Here, the denominator of $\dfrac{x^{2}}{16}$ is greater than the denominator of $\dfrac{y^{2}}{9}$

Therefore, the major axis is along the $x$-axis, while the minor axis is along the $y$-axis.

On comparing the given equation with $\dfrac{x^{2}}{a^{2}}+\dfrac{y^{2}}{b^{2}}=1$, we obtain $a=4$ and $b=3$

$\therefore \ \ c=\sqrt{a^{2}-b^{2}}=\sqrt{16-9}=\sqrt{7}$

Therefore,

The coordinates of the foci are $( \pm \sqrt{7}, 0)$

The coordinates of the vertices are $( \pm 4,0)$

Length of major axis $=2 a=8$

Length of minor axis $=2 b=6$

Eccentricity, $e=\dfrac{c}{a}=\dfrac{\sqrt{7}}{4}$

Length of latus rectum $=\dfrac{2 b^{2}}{a}=\dfrac{2 \times 9}{4}=\dfrac{9}{2}$

Answer :

The given equation is $\dfrac{x^{2}}{25}+\dfrac{y^{2}}{100}=1$ or $\dfrac{x^{2}}{5^{2}}+\dfrac{y^{2}}{10^{2}}=1$

Here, the denominator of $\dfrac{y^{2}}{100}$ is greater than the denominator of $\dfrac{x^{2}}{25}$

Therefore, the major axis is along the $y$-axis, while the minor axis is along the $x$-axis.

On comparing the given equation with $\dfrac{x^{2}}{b^{2}}+\dfrac{y^{2}}{a^{2}}=1$, we obtain $b=5$ and $a=10$

$\therefore \ \ c=\sqrt{a^{2}-b^{2}}=\sqrt{100-25}=\sqrt{75}=5 \sqrt{3}$

Therefore,

The coordinates of the foci are $(0, \pm 5 \sqrt{3})$

The coordinates of the vertices are $(0, \pm 10)$

Length of major axis $=2 a=20$

Length of minor axis $=2 b=10$

Eccentricity, $e=\dfrac{c}{a}=\dfrac{5 \sqrt{3}}{10}=\dfrac{\sqrt{3}}{2}$

Length of latus rectum $=\dfrac{2 b^{2}}{a}=\dfrac{2 \times 25}{10}=5$

Answer :

The given equation is $\dfrac{x^{2}}{49}+\dfrac{y^{2}}{36}=1$ or $\dfrac{x^{2}}{7^{2}}+\dfrac{y^{2}}{6^{2}}=1$

Here, the denominator of $\dfrac{x^{2}}{49}$ is greater than the denominator of $\dfrac{y^{2}}{36}$

Therefore, the major axis is along the $x$-axis, while the minor axis is along the $y$-axis.

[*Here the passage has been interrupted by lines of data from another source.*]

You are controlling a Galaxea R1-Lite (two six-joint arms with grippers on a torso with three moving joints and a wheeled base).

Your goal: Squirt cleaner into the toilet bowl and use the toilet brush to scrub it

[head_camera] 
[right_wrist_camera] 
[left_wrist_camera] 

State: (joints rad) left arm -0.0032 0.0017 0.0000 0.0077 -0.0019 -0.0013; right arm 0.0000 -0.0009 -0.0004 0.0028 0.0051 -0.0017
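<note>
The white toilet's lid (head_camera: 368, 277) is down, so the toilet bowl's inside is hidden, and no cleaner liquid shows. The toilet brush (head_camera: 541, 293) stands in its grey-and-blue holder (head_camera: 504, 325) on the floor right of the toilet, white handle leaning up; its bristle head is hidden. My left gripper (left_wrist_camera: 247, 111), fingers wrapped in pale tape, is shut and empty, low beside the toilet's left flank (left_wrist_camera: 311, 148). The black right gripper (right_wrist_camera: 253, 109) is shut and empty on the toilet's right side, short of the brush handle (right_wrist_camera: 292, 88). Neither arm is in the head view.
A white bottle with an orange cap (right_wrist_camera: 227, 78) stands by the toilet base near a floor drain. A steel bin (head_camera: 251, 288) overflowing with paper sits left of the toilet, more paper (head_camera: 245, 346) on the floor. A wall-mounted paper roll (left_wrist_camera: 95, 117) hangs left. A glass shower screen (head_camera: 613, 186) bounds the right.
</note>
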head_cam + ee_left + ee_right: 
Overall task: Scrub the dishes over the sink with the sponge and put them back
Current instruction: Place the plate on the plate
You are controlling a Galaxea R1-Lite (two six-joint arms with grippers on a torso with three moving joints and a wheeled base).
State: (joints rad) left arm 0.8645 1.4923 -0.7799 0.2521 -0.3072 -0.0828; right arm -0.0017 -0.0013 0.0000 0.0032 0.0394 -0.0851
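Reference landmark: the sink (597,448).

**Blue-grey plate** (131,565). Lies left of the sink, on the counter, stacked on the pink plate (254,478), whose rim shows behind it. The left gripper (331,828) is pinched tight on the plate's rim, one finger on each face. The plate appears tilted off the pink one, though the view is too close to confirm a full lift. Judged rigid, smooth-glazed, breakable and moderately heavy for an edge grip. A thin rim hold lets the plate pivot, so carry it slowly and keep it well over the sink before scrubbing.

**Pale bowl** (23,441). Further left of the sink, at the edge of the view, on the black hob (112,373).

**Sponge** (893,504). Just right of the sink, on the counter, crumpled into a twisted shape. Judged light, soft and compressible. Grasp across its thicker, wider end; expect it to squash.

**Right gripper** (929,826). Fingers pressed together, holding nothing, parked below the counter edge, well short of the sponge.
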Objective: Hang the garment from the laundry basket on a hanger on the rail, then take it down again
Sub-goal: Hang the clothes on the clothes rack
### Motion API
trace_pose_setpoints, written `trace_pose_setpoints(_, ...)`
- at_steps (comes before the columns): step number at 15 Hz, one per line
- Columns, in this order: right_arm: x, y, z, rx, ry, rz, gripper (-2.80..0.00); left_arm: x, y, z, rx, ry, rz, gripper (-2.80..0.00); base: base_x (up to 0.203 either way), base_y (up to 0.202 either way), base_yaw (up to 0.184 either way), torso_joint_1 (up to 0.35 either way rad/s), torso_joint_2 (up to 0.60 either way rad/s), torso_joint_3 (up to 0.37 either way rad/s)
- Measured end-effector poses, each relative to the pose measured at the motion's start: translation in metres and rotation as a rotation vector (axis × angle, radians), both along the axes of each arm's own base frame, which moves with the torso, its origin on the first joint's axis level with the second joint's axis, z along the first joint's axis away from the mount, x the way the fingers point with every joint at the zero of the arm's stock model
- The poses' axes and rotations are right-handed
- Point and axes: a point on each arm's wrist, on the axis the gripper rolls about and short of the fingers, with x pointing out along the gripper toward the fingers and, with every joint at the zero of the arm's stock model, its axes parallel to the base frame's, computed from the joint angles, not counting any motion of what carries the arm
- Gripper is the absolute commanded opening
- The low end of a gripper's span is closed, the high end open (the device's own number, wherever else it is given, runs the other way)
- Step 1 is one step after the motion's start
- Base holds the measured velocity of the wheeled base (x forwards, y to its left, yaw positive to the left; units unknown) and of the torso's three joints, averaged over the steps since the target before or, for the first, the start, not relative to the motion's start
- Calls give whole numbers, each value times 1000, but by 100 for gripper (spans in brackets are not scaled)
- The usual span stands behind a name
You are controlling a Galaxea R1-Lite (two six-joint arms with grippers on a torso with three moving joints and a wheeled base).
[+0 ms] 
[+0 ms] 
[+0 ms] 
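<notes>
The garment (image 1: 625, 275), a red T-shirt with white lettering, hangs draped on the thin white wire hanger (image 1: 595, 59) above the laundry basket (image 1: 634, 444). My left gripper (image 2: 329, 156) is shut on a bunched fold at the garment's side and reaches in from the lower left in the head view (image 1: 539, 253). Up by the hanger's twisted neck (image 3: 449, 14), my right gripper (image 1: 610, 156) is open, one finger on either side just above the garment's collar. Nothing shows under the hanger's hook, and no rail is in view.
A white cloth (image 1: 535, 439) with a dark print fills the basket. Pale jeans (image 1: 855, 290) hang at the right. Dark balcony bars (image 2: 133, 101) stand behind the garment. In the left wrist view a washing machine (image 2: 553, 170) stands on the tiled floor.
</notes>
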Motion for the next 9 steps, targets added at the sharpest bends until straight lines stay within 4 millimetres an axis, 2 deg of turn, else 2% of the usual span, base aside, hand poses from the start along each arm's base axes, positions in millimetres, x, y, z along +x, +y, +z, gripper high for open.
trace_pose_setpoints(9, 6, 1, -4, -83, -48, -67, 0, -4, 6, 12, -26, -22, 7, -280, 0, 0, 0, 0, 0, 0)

On comparing the given equation with $\dfrac{x^{2}}{a^{2}}+\dfrac{y^{2}}{b^{2}}=1$, we obtain $a=7$ and $b=6$

$\therefore \ \ c=\sqrt{a^{2}-b^{2}}=\sqrt{49-36}=\sqrt{13}$

Therefore,

The coordinates of the foci are $( \pm \sqrt{13}, 0)$

The coordinates of the vertices are $( \pm 7,0)$

Length of major axis $=2 a=14$

Length of minor axis $=2 b=12$

Eccentricity, $e=\dfrac{c}{a}=\dfrac{\sqrt{13}}{7}$

Length of latus rectum $=\dfrac{2 b^{2}}{a}=\dfrac{2 \times 36}{7}=\dfrac{72}{7}$

Answer :

The given equation is $\dfrac{x^{2}}{100}+\dfrac{y^{2}}{400}=1$ or $\dfrac{x^{2}}{10^{2}}+\dfrac{y^{2}}{20^{2}}=1$

Here, the denominator of $\dfrac{y^{2}}{400}$ is greater than the denominator of $\dfrac{x^{2}}{100}$

Therefore, the major axis is along the $y$-axis, while the minor axis is along the $x$-axis.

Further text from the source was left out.